Dann Gratin: Also diese Gratinier-Sahne (es ist eine Mischung aus Reis, Stärke und etwas Öl und Gedöns) macht wirklich einen sehr erstaunlichen Job: So ein schön gratiniertes Gratin hatten wir vermutlich noch nie. Ich hatte noch ein wenig Mandelparmesan drübergestreut, dafür die Hefeflocken weggelassen, und das Resultat sah super aus und schmeckte ausgezeichnet. Das kann man sich für Gratins wirklich merken.
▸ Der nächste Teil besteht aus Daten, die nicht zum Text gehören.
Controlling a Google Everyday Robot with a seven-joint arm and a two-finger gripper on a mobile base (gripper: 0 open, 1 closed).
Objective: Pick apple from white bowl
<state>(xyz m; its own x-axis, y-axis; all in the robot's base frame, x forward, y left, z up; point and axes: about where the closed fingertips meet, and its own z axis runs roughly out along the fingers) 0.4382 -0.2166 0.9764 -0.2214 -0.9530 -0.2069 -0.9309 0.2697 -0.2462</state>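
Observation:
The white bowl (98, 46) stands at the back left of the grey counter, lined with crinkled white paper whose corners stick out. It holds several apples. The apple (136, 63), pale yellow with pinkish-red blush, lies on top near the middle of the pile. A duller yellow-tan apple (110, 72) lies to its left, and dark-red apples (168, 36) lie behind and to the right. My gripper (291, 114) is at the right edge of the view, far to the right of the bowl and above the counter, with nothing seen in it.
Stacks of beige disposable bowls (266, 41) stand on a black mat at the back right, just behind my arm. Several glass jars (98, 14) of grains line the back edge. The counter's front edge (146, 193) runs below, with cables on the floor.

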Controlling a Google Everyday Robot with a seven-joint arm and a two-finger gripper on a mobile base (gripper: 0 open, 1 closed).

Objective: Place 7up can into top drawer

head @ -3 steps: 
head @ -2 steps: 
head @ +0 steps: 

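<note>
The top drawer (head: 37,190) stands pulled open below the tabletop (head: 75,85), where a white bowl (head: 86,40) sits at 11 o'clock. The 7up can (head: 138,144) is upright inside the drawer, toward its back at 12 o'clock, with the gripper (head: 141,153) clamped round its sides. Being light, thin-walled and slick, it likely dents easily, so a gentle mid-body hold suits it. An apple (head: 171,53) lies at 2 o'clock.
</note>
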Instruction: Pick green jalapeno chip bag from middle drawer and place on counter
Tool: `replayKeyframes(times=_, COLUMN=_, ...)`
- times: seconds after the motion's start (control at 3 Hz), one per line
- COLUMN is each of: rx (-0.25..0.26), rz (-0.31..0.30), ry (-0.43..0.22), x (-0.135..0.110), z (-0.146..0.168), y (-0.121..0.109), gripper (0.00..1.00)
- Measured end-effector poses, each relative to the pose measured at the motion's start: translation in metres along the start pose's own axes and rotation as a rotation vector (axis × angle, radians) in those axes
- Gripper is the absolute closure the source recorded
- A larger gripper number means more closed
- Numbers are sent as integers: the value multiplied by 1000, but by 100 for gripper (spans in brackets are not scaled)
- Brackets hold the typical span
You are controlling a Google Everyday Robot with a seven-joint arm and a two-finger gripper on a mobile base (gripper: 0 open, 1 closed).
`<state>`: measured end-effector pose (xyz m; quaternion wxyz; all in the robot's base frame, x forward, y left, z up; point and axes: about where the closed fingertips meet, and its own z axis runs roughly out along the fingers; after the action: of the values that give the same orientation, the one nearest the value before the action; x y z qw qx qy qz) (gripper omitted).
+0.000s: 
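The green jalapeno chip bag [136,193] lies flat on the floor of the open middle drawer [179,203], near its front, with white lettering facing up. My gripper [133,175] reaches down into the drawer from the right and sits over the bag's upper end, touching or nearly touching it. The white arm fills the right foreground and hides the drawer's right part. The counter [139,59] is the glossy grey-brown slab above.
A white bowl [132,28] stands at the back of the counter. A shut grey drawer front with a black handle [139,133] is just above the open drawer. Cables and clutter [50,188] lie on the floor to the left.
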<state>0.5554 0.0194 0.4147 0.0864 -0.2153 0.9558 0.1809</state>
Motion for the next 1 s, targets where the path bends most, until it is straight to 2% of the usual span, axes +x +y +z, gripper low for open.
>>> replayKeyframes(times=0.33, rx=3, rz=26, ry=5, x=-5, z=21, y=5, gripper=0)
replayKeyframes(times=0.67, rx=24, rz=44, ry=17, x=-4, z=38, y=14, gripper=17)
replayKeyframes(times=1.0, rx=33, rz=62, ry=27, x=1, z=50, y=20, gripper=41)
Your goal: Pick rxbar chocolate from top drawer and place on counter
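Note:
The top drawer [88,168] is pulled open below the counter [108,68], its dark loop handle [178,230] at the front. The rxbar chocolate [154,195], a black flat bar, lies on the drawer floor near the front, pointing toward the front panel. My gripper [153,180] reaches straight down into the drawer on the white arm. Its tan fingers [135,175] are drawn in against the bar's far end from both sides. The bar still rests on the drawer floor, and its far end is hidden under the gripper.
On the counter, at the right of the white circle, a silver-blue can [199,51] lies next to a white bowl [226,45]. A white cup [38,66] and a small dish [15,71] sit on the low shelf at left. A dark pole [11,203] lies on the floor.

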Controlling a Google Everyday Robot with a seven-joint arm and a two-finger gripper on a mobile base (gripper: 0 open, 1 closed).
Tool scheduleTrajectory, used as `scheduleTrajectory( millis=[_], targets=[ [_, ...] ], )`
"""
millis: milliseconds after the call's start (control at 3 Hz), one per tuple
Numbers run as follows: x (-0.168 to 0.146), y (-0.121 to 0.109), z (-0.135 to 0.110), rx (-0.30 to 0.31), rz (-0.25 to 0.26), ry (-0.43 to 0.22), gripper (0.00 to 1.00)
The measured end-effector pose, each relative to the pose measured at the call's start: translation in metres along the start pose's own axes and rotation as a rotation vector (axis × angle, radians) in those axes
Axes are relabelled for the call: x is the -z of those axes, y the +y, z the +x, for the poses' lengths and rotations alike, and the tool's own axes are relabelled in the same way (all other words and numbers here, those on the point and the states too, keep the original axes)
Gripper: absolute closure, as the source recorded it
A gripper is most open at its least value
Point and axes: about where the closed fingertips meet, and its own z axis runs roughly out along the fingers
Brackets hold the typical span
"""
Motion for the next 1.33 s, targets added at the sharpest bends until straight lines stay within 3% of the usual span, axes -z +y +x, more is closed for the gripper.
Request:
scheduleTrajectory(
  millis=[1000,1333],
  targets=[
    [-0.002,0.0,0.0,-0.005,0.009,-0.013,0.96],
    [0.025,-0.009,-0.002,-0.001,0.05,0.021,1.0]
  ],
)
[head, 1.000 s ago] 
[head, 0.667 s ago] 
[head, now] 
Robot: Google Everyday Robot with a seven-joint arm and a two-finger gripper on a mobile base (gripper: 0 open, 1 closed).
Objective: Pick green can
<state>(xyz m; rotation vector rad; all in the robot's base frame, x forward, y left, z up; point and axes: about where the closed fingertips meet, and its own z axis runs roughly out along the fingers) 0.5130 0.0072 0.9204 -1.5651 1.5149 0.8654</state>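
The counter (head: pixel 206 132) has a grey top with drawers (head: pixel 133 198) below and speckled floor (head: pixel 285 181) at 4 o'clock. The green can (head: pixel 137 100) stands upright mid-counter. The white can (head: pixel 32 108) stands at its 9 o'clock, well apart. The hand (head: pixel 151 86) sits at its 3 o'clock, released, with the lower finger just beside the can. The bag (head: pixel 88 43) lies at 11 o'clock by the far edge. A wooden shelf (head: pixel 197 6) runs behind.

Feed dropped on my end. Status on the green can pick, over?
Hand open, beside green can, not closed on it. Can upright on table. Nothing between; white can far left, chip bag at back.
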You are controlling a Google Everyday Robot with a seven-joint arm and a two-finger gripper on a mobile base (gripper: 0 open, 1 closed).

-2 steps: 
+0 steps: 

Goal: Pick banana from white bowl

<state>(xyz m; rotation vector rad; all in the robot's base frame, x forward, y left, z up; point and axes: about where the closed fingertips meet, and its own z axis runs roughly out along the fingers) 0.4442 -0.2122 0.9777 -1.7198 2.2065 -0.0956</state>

Dann Sofazeit mit nordischen Tierärzten, wir merkten den durchgearbeiteten Tag. Die Nachrichten sahen wir uns nicht an: Ich hatte über den Tag via Twitter schon die grauenhaften Nachrichten aus der Ukraine mitbekommen, absolut unerträglich, und ich sah nicht, wie noch mehr Nachrichten dazu irgendwie helfen könnten. Auf Twitter hatte ich gelesen „wer jetzt zusieht, macht sich mitschuldig“, und ich hoffe sehr, dass das an die Adresse der politischen Entscheidungsträger gerichtet ist, denn Vorwürfe an „normale“ Menschen, die sich ziemlich hilflos fühlen, gibt es schon mehr als genug. Und selbst wenn man sich engagiert und hilft und spendet und… es fühlt sich alles als zu wenig an. (Wassereimer gegen den Großbrand.) Natürlich kann man alberne Symbolhandlungen begehen wie Ritter Sport zu boykottieren, aber das ist ja Quatsch. Die wirklich wichtigen Entscheidungen (Waffenlieferungen, Gas-Embargo) müssen politisch getroffen werden.